By Robert Samuelson
WASHINGTON
-- We live in the shadow of "secular stagnation," to use a phrase now
fashionable among economists. Even assuming a full recovery from the
Great Recession, it's widely expected that the economy will grow more
slowly in the future than in the past. In part, this reflects baby
boomers' retirement, which reduces expansion of the labor force.
Pre-recession growth was also artificially boosted by cheap credit.
Forecasts have been cut, but they haven't been cut enough, says
economist Robert Gordon.
If he's right, this could be our next nasty economic surprise
Gordon, a respected Northwestern University scholar, contends that
mainstream economic growth predictions are wildly optimistic. His own
calculations are more restrained. By 2024, he reckons, the economy's
annual output (gross domestic product) will be nearly $2 trillion lower
-- almost 10 percent -- than projected by the Congressional Budget
Office (CBO). Government debt will be 87 percent of GDP in 2024 instead
of the CBO's estimate of 78 percent. Disappointing output will also
pressure the Federal Reserve to move earlier against inflation by
tightening credit, he says.If he's right, this could be our next nasty economic surprise
The gist of Gordon's argument is that the nation's productive capacity -- what economists call "the supply side" -- will expand only slowly. It won't keep up with the stronger consumer demand embodied in other forecasts. As a result, inflationary pressures will be higher and GDP lower. The "economy is on a collision course between demand-side optimism and supply-side pessimism," he writes in a study released by the National Bureau of Economic Research.
Although Gordon's analysis concerns economics, the underlying issues are political. Since World War II, advanced democracies -- Japan, Western Europe, the United States -- have depended on strong economic growth. It was a political narcotic. Growth raised wages and living standards. It generated taxes to pay for generous "safety nets" and welfare benefits. People took the fruits of growth for granted.
The financial crisis shattered that complacency, and the prospect now is for years of modest or, in Europe, possibly nonexistent growth. How will political systems cope? Will class warfare intensify as groups battle harder for bigger shares of a stagnant pie? Without an expanding economy as a shock absorber, will racial, ethnic, religious, generational and ideological conflicts worsen?
No one denies the reality of slower growth; the question is, how much slower. From 1950 to 1973, the U.S. economy grew almost 4 percent annually; until 2001, growth average slightly more than 3 percent a year. By contrast, the CBO's projection for the next decade is 2.1 percent annually, and Gordon's baseline estimate is a meager 1.6 percent. Small annual differences, in a $17 trillion economy, quickly translate into hundreds of billions of dollars.
To forecast the economy's potential growth rate, economists estimate its two component parts: first, changes in the labor force and total hours worked; and second, changes in productivity (efficiency), reflecting technologies, worker skills, management and the like. Retiring baby boomers are a big drag on growth. Their exodus from the labor force means that millions of younger workers aren't expanding the labor force. They're simply replacing retirees. As a result, labor force growth now is about a third or less of the post-1950 average.
More controversial is productivity. Among economists, Gordon is a prominent techno-pessimist. He believes that a burst of higher productivity from 1996 to 2004 was a one-time event reflecting the "invention of the Internet, Web browsing and e-commerce." Exclude these years, he says, and productivity has grown slowly since the early 1970s, too long a stretch to ignore. He doesn't expect much change; other economists are more optimistic.
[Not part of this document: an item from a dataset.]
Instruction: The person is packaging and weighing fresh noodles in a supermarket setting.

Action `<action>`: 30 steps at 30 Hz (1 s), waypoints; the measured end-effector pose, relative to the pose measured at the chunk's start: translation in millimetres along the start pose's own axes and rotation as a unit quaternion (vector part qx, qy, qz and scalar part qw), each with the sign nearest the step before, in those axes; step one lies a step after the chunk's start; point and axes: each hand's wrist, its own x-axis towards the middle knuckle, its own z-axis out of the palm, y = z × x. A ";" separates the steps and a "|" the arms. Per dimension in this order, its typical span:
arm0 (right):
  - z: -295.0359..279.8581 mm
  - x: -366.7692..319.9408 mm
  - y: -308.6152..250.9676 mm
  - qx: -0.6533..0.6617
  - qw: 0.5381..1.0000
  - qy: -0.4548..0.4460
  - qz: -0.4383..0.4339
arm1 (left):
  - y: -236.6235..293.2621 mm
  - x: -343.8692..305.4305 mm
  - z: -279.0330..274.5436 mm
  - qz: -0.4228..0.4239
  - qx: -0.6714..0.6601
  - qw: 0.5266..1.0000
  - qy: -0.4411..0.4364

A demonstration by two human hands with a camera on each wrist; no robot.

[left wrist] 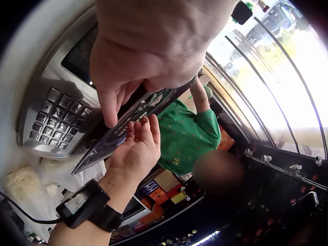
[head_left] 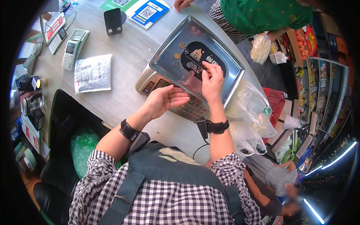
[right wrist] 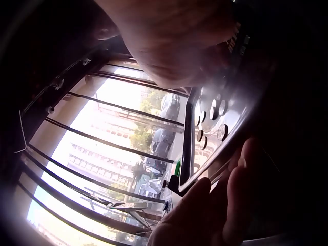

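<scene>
Several coins (head_left: 177, 56) lie on the metal tray (head_left: 165, 45) of a weighing scale; the right wrist view shows coins (right wrist: 222, 131) there too. Over the tray is the right hand (head_left: 213, 80), its fingers bent down at the coins by the dark printed patch; whether it pinches one is unclear. At the tray's near edge the left hand (head_left: 165, 101) is held palm up, fingers extended, above the scale's keypad (head_left: 191, 109). In the left wrist view the right hand (left wrist: 134, 154) reaches beside the tray.
A white parcel (head_left: 93, 73), a card terminal (head_left: 75, 48), a black stand (head_left: 113, 21) and QR code cards (head_left: 148, 13) are on the counter (head_left: 127, 56). Plastic bags (head_left: 247, 116) sit right of the scale. Across the counter stands a person in green (head_left: 262, 13).
</scene>
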 end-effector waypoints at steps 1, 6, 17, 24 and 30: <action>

Who's right? All the anecdotal evidence seems against Gordon; hardly a day passes, it seems, without a new digital product or a corporate shakeup intended to enhance productivity. But statistics are firmly on his side; since 2010, annual productivity gains have averaged less than 1 percent.
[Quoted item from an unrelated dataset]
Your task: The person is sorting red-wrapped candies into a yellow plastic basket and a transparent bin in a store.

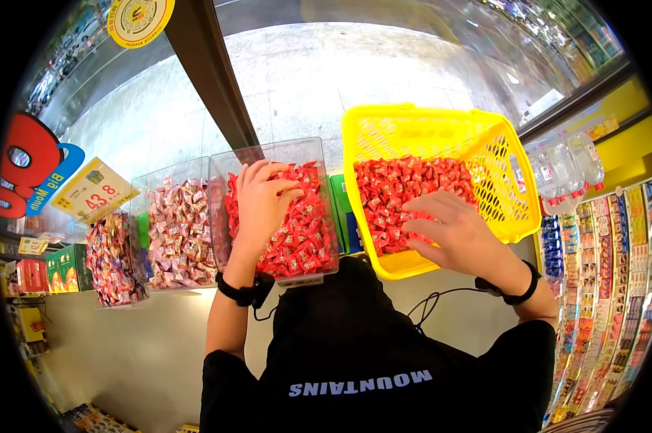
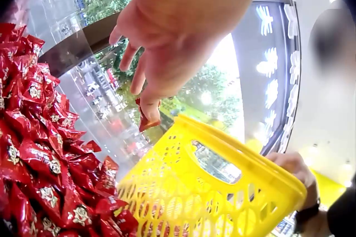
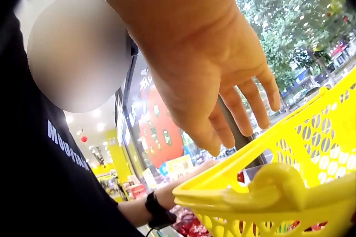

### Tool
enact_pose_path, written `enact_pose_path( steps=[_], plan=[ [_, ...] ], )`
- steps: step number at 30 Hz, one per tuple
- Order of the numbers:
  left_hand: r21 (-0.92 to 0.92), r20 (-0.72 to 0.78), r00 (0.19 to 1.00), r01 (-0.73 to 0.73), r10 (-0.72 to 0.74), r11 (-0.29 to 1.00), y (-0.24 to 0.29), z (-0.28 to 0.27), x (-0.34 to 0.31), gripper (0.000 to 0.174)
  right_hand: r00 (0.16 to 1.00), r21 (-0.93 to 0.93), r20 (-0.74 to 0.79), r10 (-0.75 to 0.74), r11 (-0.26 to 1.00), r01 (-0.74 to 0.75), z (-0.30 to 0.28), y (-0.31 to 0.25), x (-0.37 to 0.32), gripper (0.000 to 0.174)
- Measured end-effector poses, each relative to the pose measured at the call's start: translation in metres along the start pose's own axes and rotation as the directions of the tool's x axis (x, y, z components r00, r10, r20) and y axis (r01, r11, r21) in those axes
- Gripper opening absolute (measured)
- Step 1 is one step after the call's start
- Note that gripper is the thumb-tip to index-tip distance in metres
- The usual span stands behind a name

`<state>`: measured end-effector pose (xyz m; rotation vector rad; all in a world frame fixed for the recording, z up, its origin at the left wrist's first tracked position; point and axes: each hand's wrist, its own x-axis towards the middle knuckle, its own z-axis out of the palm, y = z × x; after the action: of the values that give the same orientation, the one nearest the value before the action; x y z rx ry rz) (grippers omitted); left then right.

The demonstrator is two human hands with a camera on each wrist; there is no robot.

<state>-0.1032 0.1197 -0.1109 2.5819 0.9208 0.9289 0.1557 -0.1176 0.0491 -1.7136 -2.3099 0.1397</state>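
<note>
My left hand is over a clear bin heaped with red-wrapped candies. In the left wrist view, a red-wrapped candy shows at the tip of the thumb, pinched by the left hand. My right hand hovers over a yellow plastic basket with more red-wrapped candies inside. Its fingers are spread and loosely bent, and in the right wrist view the palm of this hand holds nothing.
Left of the red candies stand a bin of pinkish candies and one of mixed dark candies. A price sign rises behind them. Plastic bottles lie right of the basket, near packed shelves. A window frame post stands behind the bins.
</note>
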Motion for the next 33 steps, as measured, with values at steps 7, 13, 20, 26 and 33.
enact_pose_path(
  steps=[7,13,20,26,33],
  plan=[
    [0.224,-0.051,0.999,0.007,0.004,0.975,-0.011,0.027,0.022,0.027,0.980,0.034,-0.051,0.191,0.981,-0.190,0.006,0.014,-0.054,0.024],
    [0.186,-0.090,0.996,0.001,0.016,0.983,0.037,-0.004,0.046,0.028,0.925,0.051,-0.175,0.336,0.942,-0.333,0.010,0.037,-0.098,0.023],
    [-0.004,0.039,0.951,-0.306,0.306,0.952,0.169,-0.067,0.111,0.028,0.907,-0.004,-0.268,0.324,0.941,-0.338,0.008,0.072,-0.128,0.020],
    [-0.222,0.206,0.799,-0.524,0.565,0.822,0.251,-0.020,0.176,0.023,0.889,-0.007,-0.348,0.299,0.947,-0.321,0.007,0.093,-0.136,0.018],
    [-0.300,0.502,0.576,-0.584,0.645,0.754,0.255,0.152,0.195,0.027,0.890,0.021,-0.362,0.278,0.957,-0.290,0.019,0.095,-0.138,0.017]
  ],
)
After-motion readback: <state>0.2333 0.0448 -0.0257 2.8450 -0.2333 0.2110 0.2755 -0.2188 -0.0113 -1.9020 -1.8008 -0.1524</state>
While the economy operates above "full employment" -- usually estimated as an unemployment rate between 5 percent and 6 percent -- arguments about "potential" GDP growth seem academic. The economy can temporarily exceed its potential growth by absorbing the unemployed and idle business capacity. But we are approaching an inflection point (August's unemployment rate was 6.1 percent), and Gordon's projections, though not preordained, are plausible. Of course, they're subject to many influences. Additional business investment might improve productivity. A tight job market might raise wages and labor force participation.
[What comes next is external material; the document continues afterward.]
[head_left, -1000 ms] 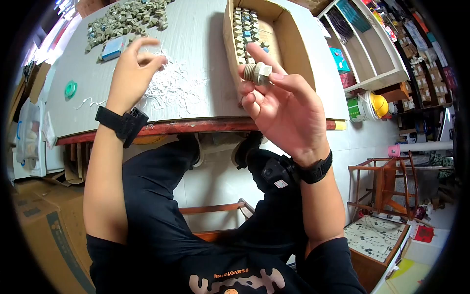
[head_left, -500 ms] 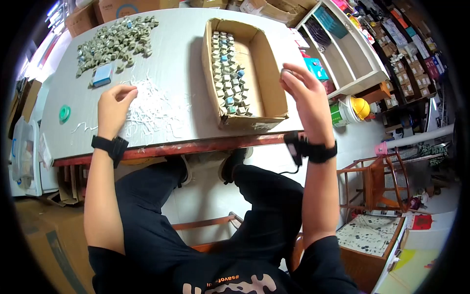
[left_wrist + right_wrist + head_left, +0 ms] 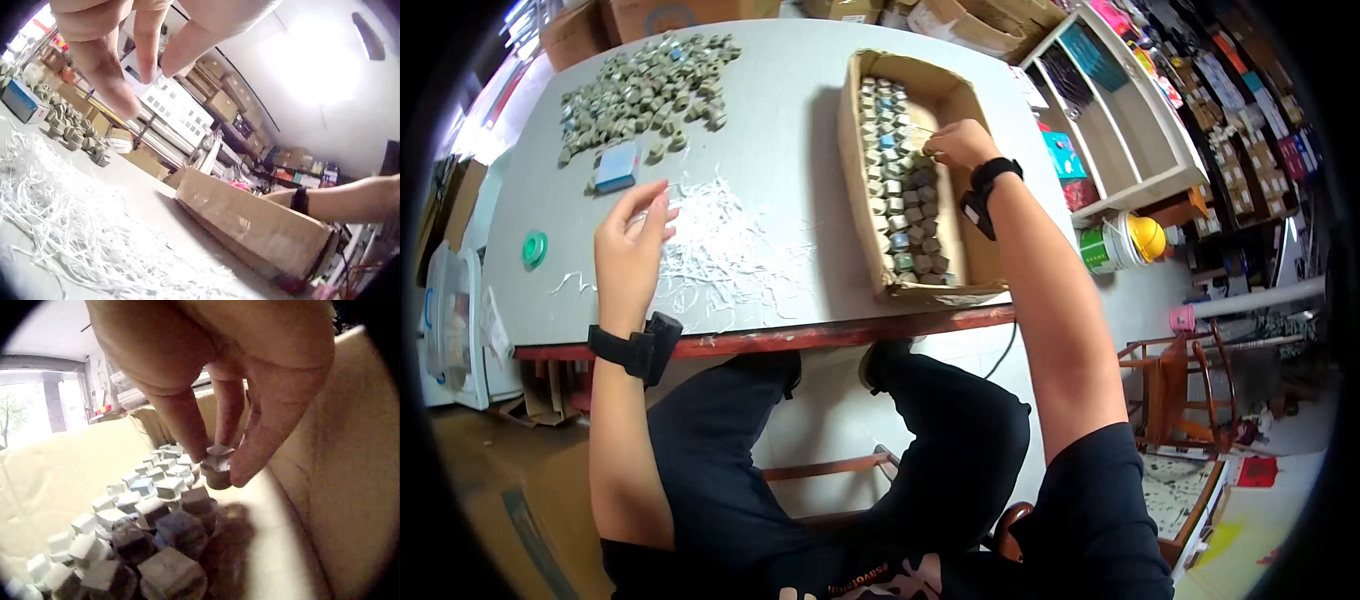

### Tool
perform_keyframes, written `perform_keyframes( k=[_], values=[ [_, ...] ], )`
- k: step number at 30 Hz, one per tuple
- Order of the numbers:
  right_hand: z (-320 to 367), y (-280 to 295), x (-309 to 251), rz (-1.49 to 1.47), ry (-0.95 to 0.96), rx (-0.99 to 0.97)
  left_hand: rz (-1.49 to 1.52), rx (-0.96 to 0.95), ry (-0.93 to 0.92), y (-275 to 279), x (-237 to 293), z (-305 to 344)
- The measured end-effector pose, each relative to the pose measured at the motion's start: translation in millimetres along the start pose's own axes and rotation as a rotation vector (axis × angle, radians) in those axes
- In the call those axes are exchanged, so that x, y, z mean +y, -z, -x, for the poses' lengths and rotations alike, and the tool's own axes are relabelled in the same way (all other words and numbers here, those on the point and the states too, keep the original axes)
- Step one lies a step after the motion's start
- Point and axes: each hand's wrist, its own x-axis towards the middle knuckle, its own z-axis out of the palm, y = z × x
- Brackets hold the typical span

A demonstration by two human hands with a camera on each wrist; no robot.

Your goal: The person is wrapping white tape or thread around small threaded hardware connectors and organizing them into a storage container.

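Note:
My right hand point(image 3: 965, 145) is inside the cardboard box point(image 3: 856, 190), near its right side. In the right wrist view, thumb and fingers pinch a threaded pipe plug point(image 3: 217, 467) by its angular head, beside the end of a packed row. Rows of similar plugs point(image 3: 169, 487), heads up, fill the left part of the box; a few heads are blue. My left hand point(image 3: 626, 255) hovers over the table's near left, fingers loosely bent and holding nothing visible. Beside it lies a tangled heap of thin white strips point(image 3: 720, 245).
A large pile of loose plugs point(image 3: 650, 95) covers the back left of the table, with a small blue and white box point(image 3: 616, 167) in front. A green ring-shaped spool point(image 3: 534, 249) lies at the left. White shelving point(image 3: 1140, 130) stands beyond the right edge.
My right hand held the plug up over the near end of the box, swung right, then reached down into the box with it. The left hand drew back slightly, staying by the white strips.

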Motion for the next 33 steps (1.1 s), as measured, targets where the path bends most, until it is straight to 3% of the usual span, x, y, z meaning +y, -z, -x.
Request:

Recovery from the Great Recession won't solve all our problems. We need to improve our long-term prospects. This is admittedly difficult. Economic growth is too complex a process to be easily manipulated by a few policy changes, even if they are desirable. But prolonged sluggishness would turn the economy into a zero-sum game, where one group's gain is another's loss. This is no formula for social peace.